[RPG] What’s the benefit for Saving Throws of rerolling vs. advantage

advantage-and-disadvantagednd-5esaving-throw

Relevant: Does Indomitable let you reroll Saving Throws with Advantage?

There's a line that comes up a lot in class abilities that seems out of place, and I don't know what the difference is between it and using the established "Advantage" in fifth edition.

It usually says something like this:

If you fail a saving throw, you can reroll it, and you must use the new roll.

Compared to (Dis)Advantage which is

Use the higher of the two rolls if you have advantage, and use the lower roll if you have disadvantage

Based on the linked post, I have found out that these do not stack.

What's the difference between the first quote and just having advantage for that saving throw roll?

Best Answer

Advantage and rerolling are statistically equivalent, except for interaction with each other and a few specific game mechanics.

For many rolls you only need to roll the target number or higher to succeed, and it the margin by which you succeed or fail doesn't particularly matter. You have nothing to lose by rerolling a fail, and (except for the slim chance of a critical hit) it's not worth the risk of rerolling a success.

In this situation, at the most basic level, advantage and rerolling are functionally the same: you succeed if at least one of two dice roll a success. We can model this scenario using logic gates:

  • The truth table for Advantage is an or gate: You succeed as long as at least one of the rolls is a success.
  • The truth table for Reroll is also effectively the same as an or gate, except that the results True/True and True/False are invalid and collapse down to True. If the first roll succeeds, the result is a success, and there is no need to use the reroll, so the second roll is irrelevant. If the first roll fails, and the reroll succeeds, then you pass.

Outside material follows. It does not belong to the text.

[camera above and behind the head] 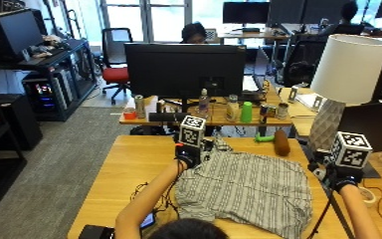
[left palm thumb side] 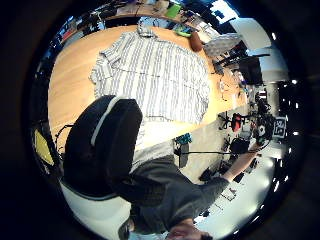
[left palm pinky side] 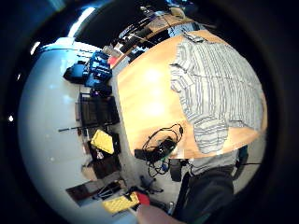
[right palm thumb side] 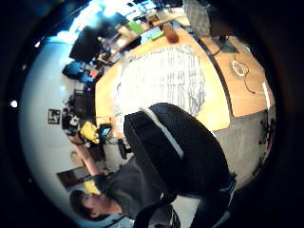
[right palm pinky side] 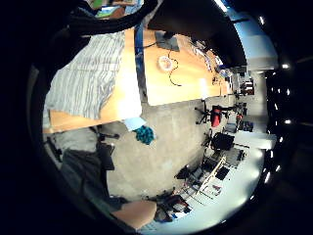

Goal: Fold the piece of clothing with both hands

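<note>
a striped shirt [camera above and behind the head: 247, 191] is lying spread flat on the wooden counter [camera above and behind the head: 125, 169], collar pointing away from the person and hem lying near the front edge. no fold is showing yet, so the task is judged to be at its very start.

the left hand [camera above and behind the head: 188, 155] is hanging raised above the shirt's far left corner, near the collar and shoulder; the palm views are showing the whole garment well below it, so it is not touching the cloth. the right hand [camera above and behind the head: 340, 175] is hanging raised off the shirt's right side, beside a lamp [camera above and behind the head: 342, 74], likewise clear of the fabric. neither hand is holding anything; how far the fingers are spread cannot be told from these views.

the hands are sitting wide apart, one at each side of the garment, probably to take opposite edges together. a brown object [camera above and behind the head: 281, 142] is lying just beyond the far edge of the shirt, apart from it.
</note>
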`<state>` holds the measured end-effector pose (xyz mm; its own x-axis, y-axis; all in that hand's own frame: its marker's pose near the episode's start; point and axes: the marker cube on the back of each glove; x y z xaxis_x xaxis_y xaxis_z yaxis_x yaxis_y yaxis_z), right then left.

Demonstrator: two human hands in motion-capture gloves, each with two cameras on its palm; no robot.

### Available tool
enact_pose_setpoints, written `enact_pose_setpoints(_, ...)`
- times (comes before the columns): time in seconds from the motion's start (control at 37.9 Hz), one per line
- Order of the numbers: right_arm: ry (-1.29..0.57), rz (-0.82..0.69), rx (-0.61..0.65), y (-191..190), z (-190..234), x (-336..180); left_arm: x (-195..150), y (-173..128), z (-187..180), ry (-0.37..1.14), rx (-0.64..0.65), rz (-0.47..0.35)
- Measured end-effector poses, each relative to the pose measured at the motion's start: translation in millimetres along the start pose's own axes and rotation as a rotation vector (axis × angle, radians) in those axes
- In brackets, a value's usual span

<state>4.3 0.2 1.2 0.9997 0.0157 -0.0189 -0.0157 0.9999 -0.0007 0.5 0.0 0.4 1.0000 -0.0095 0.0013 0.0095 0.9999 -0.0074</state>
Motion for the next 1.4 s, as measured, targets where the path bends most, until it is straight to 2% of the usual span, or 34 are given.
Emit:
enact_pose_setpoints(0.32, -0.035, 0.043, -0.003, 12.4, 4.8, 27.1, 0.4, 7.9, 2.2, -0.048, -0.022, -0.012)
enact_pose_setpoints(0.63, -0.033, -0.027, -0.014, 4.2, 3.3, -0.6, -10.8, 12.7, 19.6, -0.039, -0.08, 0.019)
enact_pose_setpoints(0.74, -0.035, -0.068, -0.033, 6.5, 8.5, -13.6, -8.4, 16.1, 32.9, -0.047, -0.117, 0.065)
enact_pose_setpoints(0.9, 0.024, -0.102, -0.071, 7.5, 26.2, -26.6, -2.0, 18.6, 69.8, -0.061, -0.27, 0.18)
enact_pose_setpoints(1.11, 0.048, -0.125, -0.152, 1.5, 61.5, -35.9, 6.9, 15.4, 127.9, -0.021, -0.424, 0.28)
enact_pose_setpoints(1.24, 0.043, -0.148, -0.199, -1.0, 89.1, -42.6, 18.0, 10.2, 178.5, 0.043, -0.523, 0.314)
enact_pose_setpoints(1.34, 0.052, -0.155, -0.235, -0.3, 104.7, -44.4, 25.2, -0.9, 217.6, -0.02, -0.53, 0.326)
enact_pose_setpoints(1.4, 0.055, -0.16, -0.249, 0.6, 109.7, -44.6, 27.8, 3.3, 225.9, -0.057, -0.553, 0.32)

In either case, you only fail on two failed rolls, and all other possible results are a success. The two are functionally equivalent for simple cases of boolean success or failure.

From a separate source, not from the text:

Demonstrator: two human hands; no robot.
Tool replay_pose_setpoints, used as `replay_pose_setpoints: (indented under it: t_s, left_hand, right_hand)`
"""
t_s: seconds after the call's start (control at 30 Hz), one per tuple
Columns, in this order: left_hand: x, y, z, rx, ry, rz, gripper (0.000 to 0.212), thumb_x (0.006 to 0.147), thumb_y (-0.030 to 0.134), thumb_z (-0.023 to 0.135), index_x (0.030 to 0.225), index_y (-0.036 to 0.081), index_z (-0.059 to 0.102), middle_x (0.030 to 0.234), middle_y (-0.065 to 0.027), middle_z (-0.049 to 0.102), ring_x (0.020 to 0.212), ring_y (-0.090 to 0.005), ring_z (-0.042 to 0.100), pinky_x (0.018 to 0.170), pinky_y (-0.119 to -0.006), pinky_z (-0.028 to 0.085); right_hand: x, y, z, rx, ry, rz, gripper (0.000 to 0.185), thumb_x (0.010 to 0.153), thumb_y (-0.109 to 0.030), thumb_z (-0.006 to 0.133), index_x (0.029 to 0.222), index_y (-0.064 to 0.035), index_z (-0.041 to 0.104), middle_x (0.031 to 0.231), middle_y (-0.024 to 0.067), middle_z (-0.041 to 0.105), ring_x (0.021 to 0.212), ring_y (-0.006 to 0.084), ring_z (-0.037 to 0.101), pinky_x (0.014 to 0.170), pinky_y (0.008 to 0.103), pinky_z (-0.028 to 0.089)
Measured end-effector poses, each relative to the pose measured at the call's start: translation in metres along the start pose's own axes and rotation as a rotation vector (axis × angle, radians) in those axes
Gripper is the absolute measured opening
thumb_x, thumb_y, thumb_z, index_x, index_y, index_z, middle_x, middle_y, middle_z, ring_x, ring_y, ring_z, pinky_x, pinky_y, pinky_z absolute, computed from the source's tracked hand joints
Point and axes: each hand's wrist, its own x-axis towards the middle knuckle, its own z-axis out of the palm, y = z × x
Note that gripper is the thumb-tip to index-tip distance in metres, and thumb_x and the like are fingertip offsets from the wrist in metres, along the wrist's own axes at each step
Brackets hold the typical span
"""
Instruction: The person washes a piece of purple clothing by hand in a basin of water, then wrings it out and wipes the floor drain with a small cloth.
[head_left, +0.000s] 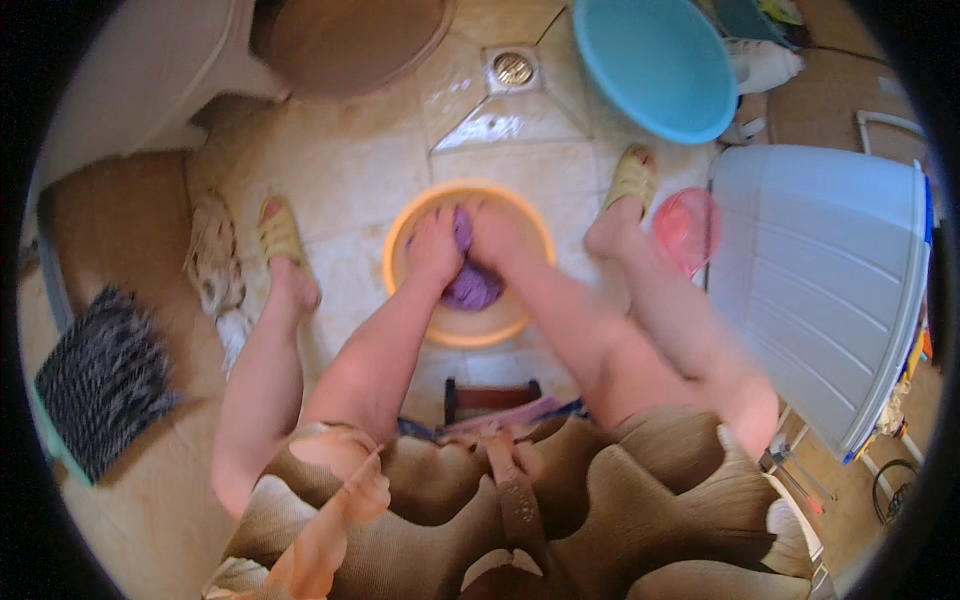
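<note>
An orange-rimmed plastic basin (545, 232) stands on the tiled floor between my feet. A bunched purple cloth (474, 288) lies in it, in what looks like cloudy water. Both of my hands are inside the basin, close together. My left hand (436, 241) grips the cloth from the left side. My right hand (489, 234) presses against the cloth from the right, its fingers blurred and partly hidden. Part of the purple cloth shows between the two hands, and a larger wad bulges out below them.
A blue basin (660, 71) and a brown basin (356, 45) stand beyond, near a floor drain (514, 68). A pink basin (686, 231) leans by a pale ribbed panel (810, 292) at right. Left are crumpled cloth (215, 255) and a dark shaggy mat (109, 382).
</note>
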Motion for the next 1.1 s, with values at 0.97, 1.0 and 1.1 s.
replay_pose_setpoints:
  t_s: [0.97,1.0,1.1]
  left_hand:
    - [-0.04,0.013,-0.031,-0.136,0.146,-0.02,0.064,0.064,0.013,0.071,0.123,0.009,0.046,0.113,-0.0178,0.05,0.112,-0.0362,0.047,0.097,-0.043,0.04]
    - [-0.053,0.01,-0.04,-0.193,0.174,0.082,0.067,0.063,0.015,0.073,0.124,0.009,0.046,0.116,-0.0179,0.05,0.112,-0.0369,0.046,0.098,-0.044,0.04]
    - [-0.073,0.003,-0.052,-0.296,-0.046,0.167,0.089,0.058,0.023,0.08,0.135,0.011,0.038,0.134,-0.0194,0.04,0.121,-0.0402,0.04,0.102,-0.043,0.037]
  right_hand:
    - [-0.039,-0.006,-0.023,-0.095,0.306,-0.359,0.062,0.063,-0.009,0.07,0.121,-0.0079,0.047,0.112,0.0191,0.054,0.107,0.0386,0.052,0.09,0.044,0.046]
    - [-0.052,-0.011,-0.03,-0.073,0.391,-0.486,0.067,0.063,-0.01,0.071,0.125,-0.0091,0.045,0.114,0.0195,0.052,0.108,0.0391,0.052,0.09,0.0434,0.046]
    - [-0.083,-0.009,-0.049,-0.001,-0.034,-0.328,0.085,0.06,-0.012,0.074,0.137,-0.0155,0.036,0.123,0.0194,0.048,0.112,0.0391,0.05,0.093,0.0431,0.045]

However, there are a few complications, in practice:

  • The benefit of a reroll-based ability is that you may have both a reroll and another source of advantage, which is better than just advantage; whereas you cannot stack two sources of advantage.
  • The benefit of Advantage is that it will cancel disadvantage, and certain abilities may trigger on advantage, such as a rogue's sneak attack.
  • In some cases, such as those monster attacks which have an even worse effect if you fail by 5 or more, the reroll can actually make things worse. You'd much rather have advantage in this scenario.
  • Critical hits will happen slightly more often with advantage than with rerolls, since you'll rarely reroll an attack which hits.

Advantage is generally slightly better since its only drawback is that it can't stack with advantage, and lots of things already give advantage. Conversely, and to answer your question directly, a reroll's main benefit is that it stacks with advantage, and lots of things give advantage.